Nietzsche famously said: “The Earth has a skin, and that skin has diseases; one of its diseases is called Man”.
Humans have gone from being an interesting and clever addition to the faunal spectrum to a planet-threatening invasive species. We have progressed from being a pleasant little sun tan, to full blown skin cancer. It is sobering to remember that in the four-month period during which COVID-19 has killed around 240,000 of us, we have added 27,000,000 -- yes 27 million! -- additional people to our numbers. When the Black Plague of the 1300’s killed half of all western Europeans, it took 200 years for the population to get back to the previous number. If all 7.8 billion of us contracted the current virus, with an assumed 3% fatality rate, 230 million might die, but it would take less than three years to be back to the current population. In actuality, the current number would more likely not decline at all, as the virus would take a while to achieve such a result, during which time we will have more than kept pace with our relentless breeding habits.
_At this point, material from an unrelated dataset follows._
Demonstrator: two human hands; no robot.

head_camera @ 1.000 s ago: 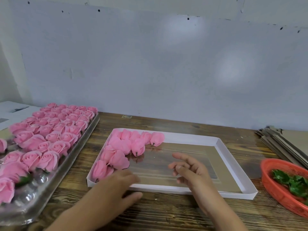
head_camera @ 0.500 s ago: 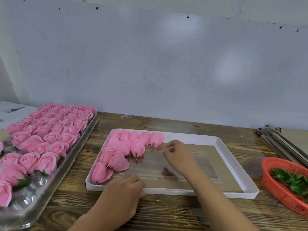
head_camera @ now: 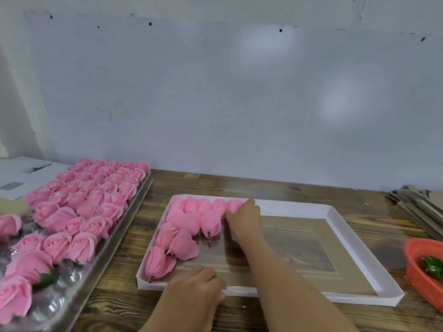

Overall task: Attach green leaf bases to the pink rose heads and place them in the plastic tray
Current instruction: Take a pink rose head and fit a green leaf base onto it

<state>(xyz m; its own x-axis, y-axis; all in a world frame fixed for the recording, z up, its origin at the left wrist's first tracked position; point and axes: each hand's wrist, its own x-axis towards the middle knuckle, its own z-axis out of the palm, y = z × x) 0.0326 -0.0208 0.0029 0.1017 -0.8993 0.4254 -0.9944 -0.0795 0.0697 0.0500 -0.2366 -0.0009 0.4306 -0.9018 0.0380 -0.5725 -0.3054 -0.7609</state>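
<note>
Reaching across the white shallow box (head_camera: pixel 335 216) at centre frame, my right hand (head_camera: pixel 247 218) rested on the last pink rose head (head_camera: pixel 236 204) in the back row, fingers curled over its edge; whether they pinched it or merely nudged it I could not tell. I judged this the placing step, one bloom being tucked into line against the far rim. My left hand (head_camera: pixel 196 287) lay at the box's near wall, fingers bent over the cardboard lip, steadying it. Roughly a dozen soft, matte, foam-like heads lay on their sides in the box's upper left corner, one showing a short dark stub at its base. The box floor looked glossy and clear, the wood-grain table (head_camera: pixel 275 188) showing through. At left frame the crinkled clear plastic tray (head_camera: pixel 134 202) held rows of upright roses. The next move would call for a green leaf base (head_camera: pixel 431 268) from the orange basket (head_camera: pixel 417 274) at right.
</note>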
By producing anti-bodies such as COVID, and many others, and allowing us to gradually cause a warming climate fever, Earth could be seen as attempting to rid herself of us, her most virulent disease. The lesson we need to learn from the virus community is that we, too, need to mutate to a less deadly version of ourselves. We need to spew less, move less, covet less, consume less, reproduce less. If, despite our vast inventiveness and adaptability we cannot figure out how to do that, we will soon be killing our host. But unlike the coronavirus, which can jump from bat to pangolin to human, we do not have another ready host available….
Along with that lesson, this pandemic is showing us how, with today’s technologies, we have become very closely interconnected, making us ever more like one giant organism devouring the planet. Through the pandemic-forced change in our behaviour, we are seeing that, while changing our organism is very painful, it feels like there is hope that it may be possible.
When the current threat starts to subside, it behooves us to conduct ourselves in new and better ways that prioritize the transformation of our species to one that is less greedy, less superstitious, less fearful of our neighbours, and less at odds with nature. We need to aim at being better-educated, more caring, and more responsible. We also need to elect leaders who will guide us in that direction. We need to slow down and flatten the much bigger curve that is the truly important one to our survival.
COVID-19 will likely not cause a discernible blip in the persistence of humanity, but our inability to change ourselves and curtail our pernicious behaviour, very well may.